Work to be completed:
Leaving pictures aside, restate exactly the lines of the data below, from the first one through the line that contains "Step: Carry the".

Source data:
--*--

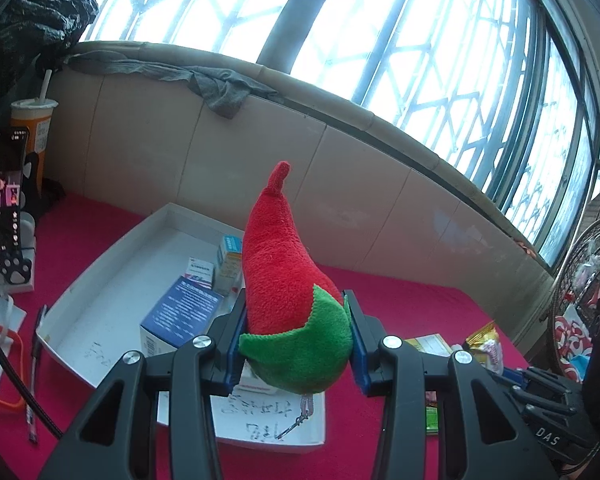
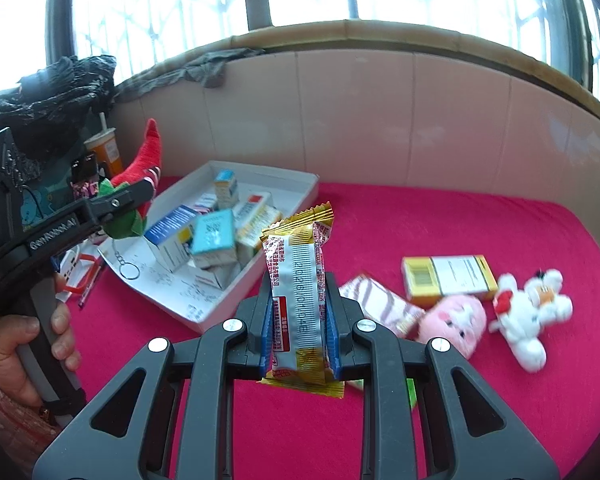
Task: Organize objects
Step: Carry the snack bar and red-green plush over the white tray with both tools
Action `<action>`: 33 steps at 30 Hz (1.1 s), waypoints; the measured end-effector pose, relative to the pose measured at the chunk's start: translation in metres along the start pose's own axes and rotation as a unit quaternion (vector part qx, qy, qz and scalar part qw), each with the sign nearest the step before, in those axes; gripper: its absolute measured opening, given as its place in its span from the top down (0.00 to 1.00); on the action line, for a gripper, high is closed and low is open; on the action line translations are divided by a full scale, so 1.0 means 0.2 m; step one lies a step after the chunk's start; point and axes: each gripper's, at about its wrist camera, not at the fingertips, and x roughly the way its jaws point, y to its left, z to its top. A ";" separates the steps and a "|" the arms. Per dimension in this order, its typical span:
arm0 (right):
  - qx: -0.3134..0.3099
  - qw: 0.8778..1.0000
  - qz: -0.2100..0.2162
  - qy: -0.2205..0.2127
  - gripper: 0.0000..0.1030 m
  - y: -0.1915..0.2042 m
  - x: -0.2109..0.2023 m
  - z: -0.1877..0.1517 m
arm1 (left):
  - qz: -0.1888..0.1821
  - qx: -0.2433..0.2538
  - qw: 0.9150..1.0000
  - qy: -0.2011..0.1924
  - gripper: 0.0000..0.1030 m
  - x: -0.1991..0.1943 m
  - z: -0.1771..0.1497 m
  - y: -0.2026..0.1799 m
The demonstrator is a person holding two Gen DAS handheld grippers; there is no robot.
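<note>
The plush chili pepper (image 1: 284, 264), red with a green cap, is sitting clamped between the blue pads of the left gripper (image 1: 296, 344), tip pointing up and away, a keyring chain hanging beneath it above the near end of the white tray (image 1: 100, 280). The snack packet (image 2: 298, 304), gold-edged with red print, is standing upright, pinched at its middle by the right gripper (image 2: 298, 320), whose jaws are closing tight on it above the red tablecloth (image 2: 440, 220). The tray is lying on the cloth toward the tiled wall and is holding several small cartons, among them a blue-and-white box (image 2: 168, 240) and a teal box (image 2: 214, 240). To the right of the tray, on the cloth, a yellow box (image 2: 448, 280), a pink striped packet (image 2: 380, 304), a pink plush toy (image 2: 452, 324) and a white plush toy (image 2: 532, 312) are lying near one another. A person's hand (image 2: 24, 344) is gripping the left tool's handle. An orange cup with a straw (image 1: 30, 128) is standing behind a phone (image 1: 2, 196) at the far left.
</note>
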 end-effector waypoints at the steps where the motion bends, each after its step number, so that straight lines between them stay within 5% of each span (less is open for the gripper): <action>1: -0.004 1.000 0.002 -0.002 0.80 0.02 0.00 0.02 | 0.004 0.002 1.000 -0.001 0.59 0.00 0.01 0.01; 20: -0.049 0.998 0.040 -0.020 0.80 0.26 0.11 0.23 | 0.066 0.016 0.998 0.016 0.59 0.12 0.29 0.30; 33: -0.030 0.995 0.090 0.020 0.80 0.37 0.31 0.29 | 0.077 -0.007 0.994 0.073 0.59 0.39 0.35 0.47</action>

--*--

Output for this exercise:
Task: Organize objects
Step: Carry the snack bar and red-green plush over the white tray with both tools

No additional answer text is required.